> [Task goal]:
The complete listing should be restated exactly.
┌────────
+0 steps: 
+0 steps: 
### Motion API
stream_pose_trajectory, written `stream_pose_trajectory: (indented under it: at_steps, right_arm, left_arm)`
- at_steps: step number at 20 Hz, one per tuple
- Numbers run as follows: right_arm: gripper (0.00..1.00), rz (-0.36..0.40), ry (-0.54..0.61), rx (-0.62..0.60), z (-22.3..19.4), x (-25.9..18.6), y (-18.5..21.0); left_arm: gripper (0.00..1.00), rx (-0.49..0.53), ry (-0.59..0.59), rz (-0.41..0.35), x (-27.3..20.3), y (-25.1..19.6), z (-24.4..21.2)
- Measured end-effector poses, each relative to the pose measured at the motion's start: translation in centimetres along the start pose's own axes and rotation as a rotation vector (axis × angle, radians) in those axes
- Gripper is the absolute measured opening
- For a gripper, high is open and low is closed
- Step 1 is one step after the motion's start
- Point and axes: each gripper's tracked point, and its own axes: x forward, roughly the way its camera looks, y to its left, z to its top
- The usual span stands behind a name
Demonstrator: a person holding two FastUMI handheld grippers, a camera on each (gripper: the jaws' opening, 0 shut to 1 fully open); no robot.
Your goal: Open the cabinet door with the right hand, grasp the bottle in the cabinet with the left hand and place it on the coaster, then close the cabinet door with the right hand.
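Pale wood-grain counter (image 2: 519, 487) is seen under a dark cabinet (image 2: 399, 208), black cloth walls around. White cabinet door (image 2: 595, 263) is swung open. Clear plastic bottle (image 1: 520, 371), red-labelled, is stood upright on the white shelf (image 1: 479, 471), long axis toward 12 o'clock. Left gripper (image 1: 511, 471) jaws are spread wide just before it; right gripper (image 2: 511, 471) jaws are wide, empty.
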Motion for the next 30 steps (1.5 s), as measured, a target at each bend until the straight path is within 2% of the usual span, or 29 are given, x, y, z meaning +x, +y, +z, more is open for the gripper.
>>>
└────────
> [Finished task]:
+0 steps: 
+0 steps: 
### Motion API
stream_pose_trajectory, written `stream_pose_trajectory: (indented under it: at_steps, right_arm, left_arm)`
- at_steps: step number at 20 Hz, one per tuple
- Numbers run as follows: right_arm: gripper (0.00..1.00), rz (-0.36..0.40), ry (-0.54..0.61), rx (-0.62..0.60), z (-22.3..19.4), x (-25.9..18.6), y (-18.5..21.0); left_arm: gripper (0.00..1.00), rx (-0.49..0.53), ry (-0.59..0.59), rz (-0.41..0.35), x (-27.3..20.3), y (-25.1..19.6), z (-24.4..21.2)
- Measured end-effector poses, each relative to the pose measured at the motion's start: translation in centimetres along the start pose's own axes and rotation as a rotation vector (axis × angle, radians) in those axes
- Gripper is the absolute measured opening
- For a gripper, high is open and low is closed
- Step 1 is one step after the motion's start
- Point and axes: each gripper's tracked point, and its own axes: x forward, roughly the way its camera looks, y to its left, z to its top
- The usual span stands behind a name
Demonstrator: a person holding two FastUMI handheld grippers, a camera on each (gripper: the jaws' opening, 0 shut to 1 fully open); no robot.
Your goal: Open the cabinet door with the right hand, grasp the bottle in the cabinet with the left hand and place it on the coaster, then close the cabinet door with the right hand.
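Pale wood-grain counter (image 2: 519, 487) is seen under a dark cabinet (image 2: 399, 208), black cloth walls around. White cabinet door (image 2: 595, 263) is swung open. Clear plastic bottle (image 1: 520, 371), red-labelled, is stood upright on the white shelf (image 1: 479, 471), long axis toward 12 o'clock. Left gripper (image 1: 511, 471) jaws are spread wide just before it; right gripper (image 2: 511, 471) jaws are wide, empty.
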Motion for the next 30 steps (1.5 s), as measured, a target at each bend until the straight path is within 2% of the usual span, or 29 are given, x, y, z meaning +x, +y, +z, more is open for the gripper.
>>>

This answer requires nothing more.